Got the following information when running the codes. I am confused why it dose not converges yet when I set so high number of iterations and tune.
Sampling 2 chains for 5_000 tune and 100_000 draw iterations (10_000 + 200_000 draws total) took 5229 seconds.
There were 29526 divergences after tuning. Increasetarget_accept
or reparameterize.
The acceptance probability does not match the target. It is 0.24431517844207348, but should be close to 0.8. Try to increase the number of tuning steps.
There were 42740 divergences after tuning. Increasetarget_accept
or reparameterize.
The acceptance probability does not match the target. It is 0.4470873562701841, but should be close to 0.8. Try to increase the number of tuning steps.
The rhat statistic is larger than 1.4 for some parameters. The sampler did not converge.
The estimated number of effective samples is smaller than 200 for some parameters.
import numpy as np
import scipy as sp
import pandas as pd
import pymc3 as pm
# generate data
n_components = 3
data = np.hstack([sp.stats.norm(loc=0).rvs(size=100), sp.stats.norm(loc=1).rvs(size=100), sp.stats.norm(loc=2).rvs(size=100)])
# GMM model by PyMC
with pm.Model() as gauss_mix:
mu = pm.Normal("mu", 0, 10, shape=n_components)

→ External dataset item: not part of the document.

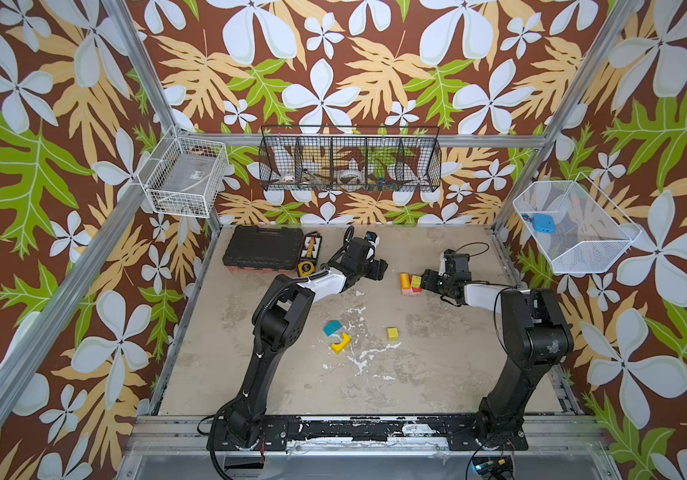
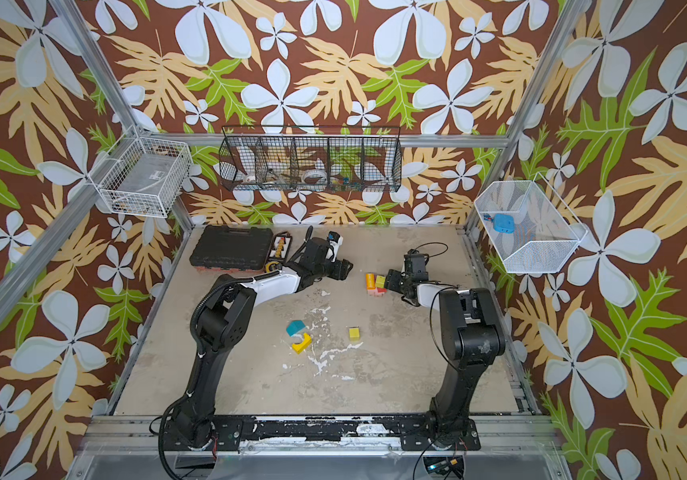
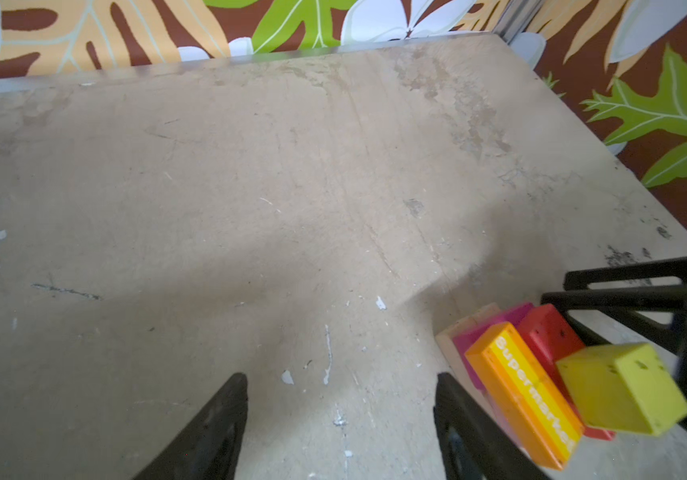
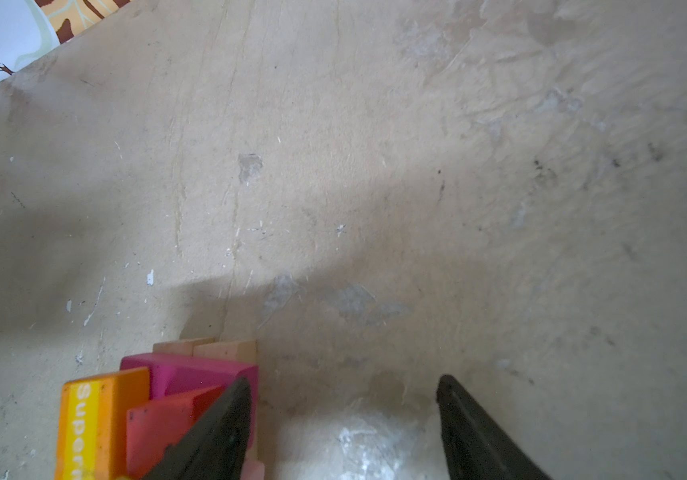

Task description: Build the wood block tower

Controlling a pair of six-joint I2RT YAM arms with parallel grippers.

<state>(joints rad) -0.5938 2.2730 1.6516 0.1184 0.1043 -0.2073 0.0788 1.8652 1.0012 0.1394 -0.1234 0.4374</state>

sigma = pm.HalfNormal("sigma", 10, shape=n_components)
weights = pm.Dirichlet("weights", np.ones(n_components))
likelihood = pm.NormalMixture("likelihood", w=weights, mu=mu, sigma=sigma, observed=data)
trace = pm.sample(100000, tune=5000, cores=1, progressbar=False)
summary = pm.summary(trace)
estimate = summary['mean']
result = pd.DataFrame({'mu': [estimate['mu[%d]' % k] for k in range(n_components)],
'sigma': [estimate['sigma[%d]' % k] for k in range(n_components)],
'weights': [estimate['weights[%d]' % k] for k in range(n_components)],
}, index=['class %d' % k for k in range(n_components)])
print(result)